Recensement au Cameroun : À la frontière avec le Gabon et la Guinée équatoriale, le difficile travail des agents
Au Cameroun, le quatrième recensement général de la population et de l’habitat, couplé au recensement général de l’agriculture et de l’élevage, s’achève le 15 septembre 2026. Les opérations ont été prolongées à trois reprises, alors que le dernier recensement remonte à 2005. Les agents recenseurs ont rencontré des difficultés dans les grandes villes comme Yaoundé et Douala, avec des refus de la part de certaines populations. Dernièrement, la coordination des équipes a achevé sa tournée nationale à Kyé-Ossi, dans le sud du pays, à la frontière avec le Gabon et la Guinée équatoriale.
« Il y a quelqu’un ? » lance Patrick, un agent recenseur, alors qu’il retourne dans un domicile où il a pris rendez-vous quelques jours auparavant. Ce dernier effectue ce qu’il appelle un « ratissage », une opération visant à identifier les personnes non recensées.
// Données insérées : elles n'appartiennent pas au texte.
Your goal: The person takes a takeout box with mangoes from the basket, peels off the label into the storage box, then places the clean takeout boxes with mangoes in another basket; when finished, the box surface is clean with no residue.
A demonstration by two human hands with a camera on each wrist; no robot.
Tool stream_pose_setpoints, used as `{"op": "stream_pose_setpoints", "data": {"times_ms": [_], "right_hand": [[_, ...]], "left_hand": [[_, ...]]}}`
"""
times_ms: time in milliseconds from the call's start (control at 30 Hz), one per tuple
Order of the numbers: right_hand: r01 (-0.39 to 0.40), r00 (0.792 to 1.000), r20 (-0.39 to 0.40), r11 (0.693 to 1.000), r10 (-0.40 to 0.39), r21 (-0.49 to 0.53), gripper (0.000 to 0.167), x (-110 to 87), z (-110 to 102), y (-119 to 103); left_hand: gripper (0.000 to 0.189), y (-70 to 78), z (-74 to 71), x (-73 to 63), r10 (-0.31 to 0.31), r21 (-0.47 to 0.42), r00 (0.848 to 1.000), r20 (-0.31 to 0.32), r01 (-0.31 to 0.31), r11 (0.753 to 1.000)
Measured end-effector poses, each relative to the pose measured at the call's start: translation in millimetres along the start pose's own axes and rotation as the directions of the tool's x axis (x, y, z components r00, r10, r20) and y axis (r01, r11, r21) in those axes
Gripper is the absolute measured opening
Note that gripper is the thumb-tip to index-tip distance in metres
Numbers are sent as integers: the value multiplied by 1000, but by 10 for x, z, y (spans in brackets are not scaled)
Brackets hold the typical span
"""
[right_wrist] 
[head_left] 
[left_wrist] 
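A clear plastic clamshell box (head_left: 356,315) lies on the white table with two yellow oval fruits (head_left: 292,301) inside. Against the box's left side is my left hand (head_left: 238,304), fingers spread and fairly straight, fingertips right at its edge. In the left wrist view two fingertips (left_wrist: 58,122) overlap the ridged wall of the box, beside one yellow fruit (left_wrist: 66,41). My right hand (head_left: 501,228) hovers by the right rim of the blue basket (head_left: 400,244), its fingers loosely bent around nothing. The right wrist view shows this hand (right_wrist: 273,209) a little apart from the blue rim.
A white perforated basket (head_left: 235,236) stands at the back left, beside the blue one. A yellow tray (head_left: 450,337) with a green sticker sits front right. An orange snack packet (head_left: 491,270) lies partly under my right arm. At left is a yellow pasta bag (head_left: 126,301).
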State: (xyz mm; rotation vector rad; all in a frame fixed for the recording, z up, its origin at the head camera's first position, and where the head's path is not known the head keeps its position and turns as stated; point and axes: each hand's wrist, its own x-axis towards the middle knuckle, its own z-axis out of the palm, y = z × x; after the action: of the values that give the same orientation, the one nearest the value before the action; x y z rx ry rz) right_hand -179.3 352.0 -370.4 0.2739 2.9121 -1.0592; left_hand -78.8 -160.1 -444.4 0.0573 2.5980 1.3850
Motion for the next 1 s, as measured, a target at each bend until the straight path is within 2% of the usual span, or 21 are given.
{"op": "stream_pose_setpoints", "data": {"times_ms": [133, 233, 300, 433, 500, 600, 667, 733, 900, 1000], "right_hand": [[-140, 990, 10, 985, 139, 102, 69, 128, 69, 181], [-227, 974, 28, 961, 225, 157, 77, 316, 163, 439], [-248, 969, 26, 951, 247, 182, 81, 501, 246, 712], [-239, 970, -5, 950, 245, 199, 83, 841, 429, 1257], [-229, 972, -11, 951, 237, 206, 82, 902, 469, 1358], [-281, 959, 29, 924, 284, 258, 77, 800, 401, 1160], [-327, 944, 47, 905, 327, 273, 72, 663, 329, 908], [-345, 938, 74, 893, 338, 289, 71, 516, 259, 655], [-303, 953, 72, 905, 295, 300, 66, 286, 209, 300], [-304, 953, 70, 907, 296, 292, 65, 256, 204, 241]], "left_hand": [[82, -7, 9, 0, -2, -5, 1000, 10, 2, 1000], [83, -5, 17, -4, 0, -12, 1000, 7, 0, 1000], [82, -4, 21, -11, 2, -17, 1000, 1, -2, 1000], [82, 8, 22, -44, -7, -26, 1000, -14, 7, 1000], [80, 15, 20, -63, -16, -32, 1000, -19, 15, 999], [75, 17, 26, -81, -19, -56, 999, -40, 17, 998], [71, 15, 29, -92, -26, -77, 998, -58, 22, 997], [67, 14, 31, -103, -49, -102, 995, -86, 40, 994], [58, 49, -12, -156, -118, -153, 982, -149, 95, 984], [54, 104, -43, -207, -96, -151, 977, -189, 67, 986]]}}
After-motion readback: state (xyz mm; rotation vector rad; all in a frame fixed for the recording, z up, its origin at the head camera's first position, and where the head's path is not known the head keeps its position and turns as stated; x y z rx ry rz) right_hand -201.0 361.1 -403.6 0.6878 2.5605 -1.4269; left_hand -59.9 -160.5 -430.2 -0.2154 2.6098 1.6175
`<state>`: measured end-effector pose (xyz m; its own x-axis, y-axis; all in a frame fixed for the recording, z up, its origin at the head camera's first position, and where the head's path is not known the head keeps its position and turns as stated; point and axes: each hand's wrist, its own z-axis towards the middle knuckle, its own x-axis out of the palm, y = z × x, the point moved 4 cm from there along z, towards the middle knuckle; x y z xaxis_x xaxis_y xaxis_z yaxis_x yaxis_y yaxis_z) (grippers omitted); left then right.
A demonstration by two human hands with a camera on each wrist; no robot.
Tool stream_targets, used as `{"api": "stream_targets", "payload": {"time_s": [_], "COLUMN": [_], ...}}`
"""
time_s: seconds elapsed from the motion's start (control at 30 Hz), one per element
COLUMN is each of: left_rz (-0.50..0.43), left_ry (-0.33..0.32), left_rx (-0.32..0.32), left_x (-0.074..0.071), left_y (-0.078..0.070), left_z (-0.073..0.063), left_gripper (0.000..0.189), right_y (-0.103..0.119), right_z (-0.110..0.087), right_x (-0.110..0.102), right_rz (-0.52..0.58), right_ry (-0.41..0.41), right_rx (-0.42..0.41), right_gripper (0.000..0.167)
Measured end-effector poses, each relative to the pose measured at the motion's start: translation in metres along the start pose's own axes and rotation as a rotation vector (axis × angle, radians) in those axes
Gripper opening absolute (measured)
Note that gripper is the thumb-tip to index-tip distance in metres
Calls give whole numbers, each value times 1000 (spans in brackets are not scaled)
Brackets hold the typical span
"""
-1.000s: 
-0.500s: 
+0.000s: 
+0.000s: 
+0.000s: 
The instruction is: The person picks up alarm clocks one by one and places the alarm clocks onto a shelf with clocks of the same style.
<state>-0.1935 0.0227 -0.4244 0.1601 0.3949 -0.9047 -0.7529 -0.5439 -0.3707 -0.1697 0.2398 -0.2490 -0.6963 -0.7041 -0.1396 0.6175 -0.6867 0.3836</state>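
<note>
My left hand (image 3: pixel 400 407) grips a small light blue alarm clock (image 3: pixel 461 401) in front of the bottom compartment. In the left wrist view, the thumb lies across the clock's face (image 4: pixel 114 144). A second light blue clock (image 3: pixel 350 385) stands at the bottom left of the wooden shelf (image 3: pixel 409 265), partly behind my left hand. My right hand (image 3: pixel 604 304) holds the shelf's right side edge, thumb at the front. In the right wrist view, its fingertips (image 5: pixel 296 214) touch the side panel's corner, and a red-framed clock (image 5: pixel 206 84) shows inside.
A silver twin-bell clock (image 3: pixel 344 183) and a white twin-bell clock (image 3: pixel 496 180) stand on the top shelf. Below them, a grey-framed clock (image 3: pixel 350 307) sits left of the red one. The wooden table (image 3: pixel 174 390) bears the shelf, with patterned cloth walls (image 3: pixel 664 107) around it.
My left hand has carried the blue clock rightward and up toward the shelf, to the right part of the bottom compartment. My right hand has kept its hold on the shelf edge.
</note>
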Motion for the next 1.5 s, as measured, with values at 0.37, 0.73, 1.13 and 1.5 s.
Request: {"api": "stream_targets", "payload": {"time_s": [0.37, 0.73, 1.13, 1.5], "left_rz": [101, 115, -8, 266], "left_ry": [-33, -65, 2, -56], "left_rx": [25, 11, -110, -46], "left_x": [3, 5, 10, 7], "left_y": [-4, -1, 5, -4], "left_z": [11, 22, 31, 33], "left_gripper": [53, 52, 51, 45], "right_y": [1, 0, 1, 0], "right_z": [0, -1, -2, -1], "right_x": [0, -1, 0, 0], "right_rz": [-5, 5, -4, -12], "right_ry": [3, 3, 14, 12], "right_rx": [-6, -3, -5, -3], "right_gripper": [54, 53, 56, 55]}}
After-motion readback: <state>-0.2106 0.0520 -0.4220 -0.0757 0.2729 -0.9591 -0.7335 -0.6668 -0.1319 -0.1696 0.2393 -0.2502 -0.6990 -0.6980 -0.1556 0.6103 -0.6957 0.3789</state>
À Kyé-Ossi, le recensement a été particulièrement complexe, confronté à des défis que les autorités locales ont dû gérer.
Joseph Victorien De Giamba, sous-préfet de Kyé-Ossi, souligne que ces difficultés résultent des flux migratoires des populations qui, pour des raisons économiques, se déplacent fréquemment entre le Cameroun, la Guinée équatoriale et le Gabon, rendant la population instable.
La phase complémentaire de ratissage se termine le 15 septembre, mais les opérations se poursuivront dans des zones à conflits, désignées comme « zones rouges ». André Mbairanodji, coordonnateur national du recensement, précise que l’envoi d’agents recenseurs dans ces zones est risqué, et que des refus persistent malgré les efforts du gouvernement. L’objectif est d’obtenir des statistiques fiables.
Par la suite, une enquête post-censitaire sera réalisée pour valider les chiffres du recensement, qui sont estimés à environ 75 % de la population réelle du pays, selon les autorités compétentes.